Our findings complement a growing body of work that documents that the variance of firm earnings or wages explains an increasing share of total inequality in a range of countries.
In the United States, Davis and Haltiwanger (1991) were among the first to draw attention to the fact that rising inequality among workers was closely mirrored in rising inequality among establishments. However, these papers lacked data on wages within firms, which limited the scope of their analysis to between-firm data.

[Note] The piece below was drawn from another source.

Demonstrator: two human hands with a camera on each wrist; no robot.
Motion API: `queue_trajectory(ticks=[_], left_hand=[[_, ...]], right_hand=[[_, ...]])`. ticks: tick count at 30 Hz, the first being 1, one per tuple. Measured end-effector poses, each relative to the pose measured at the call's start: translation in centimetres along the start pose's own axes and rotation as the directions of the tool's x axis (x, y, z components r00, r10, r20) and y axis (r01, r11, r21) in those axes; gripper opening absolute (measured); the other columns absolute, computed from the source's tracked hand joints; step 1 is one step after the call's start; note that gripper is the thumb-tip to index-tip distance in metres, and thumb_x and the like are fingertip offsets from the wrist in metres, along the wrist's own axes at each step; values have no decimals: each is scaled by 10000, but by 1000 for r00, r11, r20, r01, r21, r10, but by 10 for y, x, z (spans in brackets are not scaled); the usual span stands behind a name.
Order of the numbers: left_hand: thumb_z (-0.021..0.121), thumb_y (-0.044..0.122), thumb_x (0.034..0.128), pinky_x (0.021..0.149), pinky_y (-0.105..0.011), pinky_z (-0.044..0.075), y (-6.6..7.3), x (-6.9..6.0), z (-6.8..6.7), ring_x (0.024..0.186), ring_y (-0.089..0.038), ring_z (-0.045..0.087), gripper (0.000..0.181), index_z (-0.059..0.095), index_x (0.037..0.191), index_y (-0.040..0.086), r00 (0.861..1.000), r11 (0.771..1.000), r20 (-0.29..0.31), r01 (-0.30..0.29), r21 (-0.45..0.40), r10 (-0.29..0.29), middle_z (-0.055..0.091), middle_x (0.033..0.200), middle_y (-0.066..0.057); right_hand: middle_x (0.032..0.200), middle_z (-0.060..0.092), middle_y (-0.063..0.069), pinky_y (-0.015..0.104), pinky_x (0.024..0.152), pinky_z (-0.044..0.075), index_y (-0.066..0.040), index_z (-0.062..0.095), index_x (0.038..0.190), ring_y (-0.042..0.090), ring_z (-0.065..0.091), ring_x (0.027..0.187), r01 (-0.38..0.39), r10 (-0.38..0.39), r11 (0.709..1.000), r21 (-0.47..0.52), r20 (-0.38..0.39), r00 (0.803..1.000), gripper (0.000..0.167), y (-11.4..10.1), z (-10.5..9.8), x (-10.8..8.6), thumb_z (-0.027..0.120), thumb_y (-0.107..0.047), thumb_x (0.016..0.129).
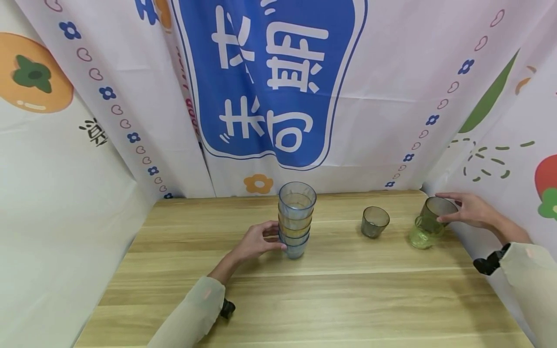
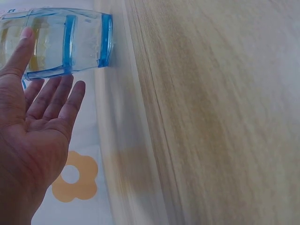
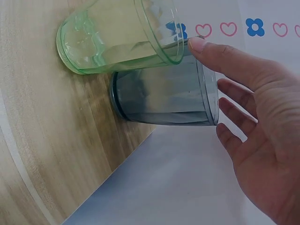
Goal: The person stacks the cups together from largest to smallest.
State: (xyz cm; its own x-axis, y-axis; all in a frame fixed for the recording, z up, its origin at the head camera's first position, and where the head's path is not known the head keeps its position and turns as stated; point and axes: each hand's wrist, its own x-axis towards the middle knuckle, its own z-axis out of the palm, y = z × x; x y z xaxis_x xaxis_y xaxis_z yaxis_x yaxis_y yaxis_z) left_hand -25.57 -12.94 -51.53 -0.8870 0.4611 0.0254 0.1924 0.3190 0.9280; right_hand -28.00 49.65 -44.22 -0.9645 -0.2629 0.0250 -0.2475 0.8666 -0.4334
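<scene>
The left hand is wide, its thumb laid over the near side of a stack of tinted clear cups and its fingers almost straight beside it. The stack is just to the right of that hand, upright on the counter and tall above the thumb. The right hand holds the dark grey cup by its upper part, thumb on one side of the rim and fingers on the other. The green cup is just left of the right hand and lower, overlapping the grey one in the head view; it is hard to tell whether the grey base is lifted or resting. A small smoky cup is farther left of the right hand, between both hands.

To do this well, the right thumb and fingers should press evenly across the rim, lightly, and raise the grey cup straight so its wall does not knock the green one. The left hand would best support the stack low, with gentle contact, since a push near the top could tip it.
</scene>
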Motion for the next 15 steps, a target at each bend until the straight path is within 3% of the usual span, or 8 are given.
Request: queue_trajectory(ticks=[15], left_hand=[[898,209,879,1092,-450,566,-2,-1,0,1290,-339,663,683,594,1457,11,1000,1000,0,-11,-8,11,662,1421,-170]], right_hand=[[1454,489,441,728,1023,466,115,544,1453,652,511,1274,-30,30,999,27,-6,1000,836,9,7,2,912,-333,852]])
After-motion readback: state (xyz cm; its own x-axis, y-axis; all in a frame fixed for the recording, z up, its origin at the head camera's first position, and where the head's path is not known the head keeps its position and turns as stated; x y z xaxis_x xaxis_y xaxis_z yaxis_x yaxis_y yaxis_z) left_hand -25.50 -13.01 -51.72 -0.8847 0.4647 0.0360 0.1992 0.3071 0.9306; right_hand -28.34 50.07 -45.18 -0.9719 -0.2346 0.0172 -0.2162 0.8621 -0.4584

This finding was confirmed by Barth et al. (2016), who also report that a large share (about two-thirds in their analysis) of the rise in earnings inequality can be attributed to the rise in between-establishment inequality, concentrating on the period 1992 to 2007, for which they have both worker and establishment data for a subset of U.S. states. Our matched worker-firm data include information back to the 1970s and after 2007 for all workers in the United States. As a result, we can consistently examine the contribution of firms throughout the entire earnings distribution—including for the top end of the distribution, which has attracted a lot of attention—for the whole period of key changes in inequality.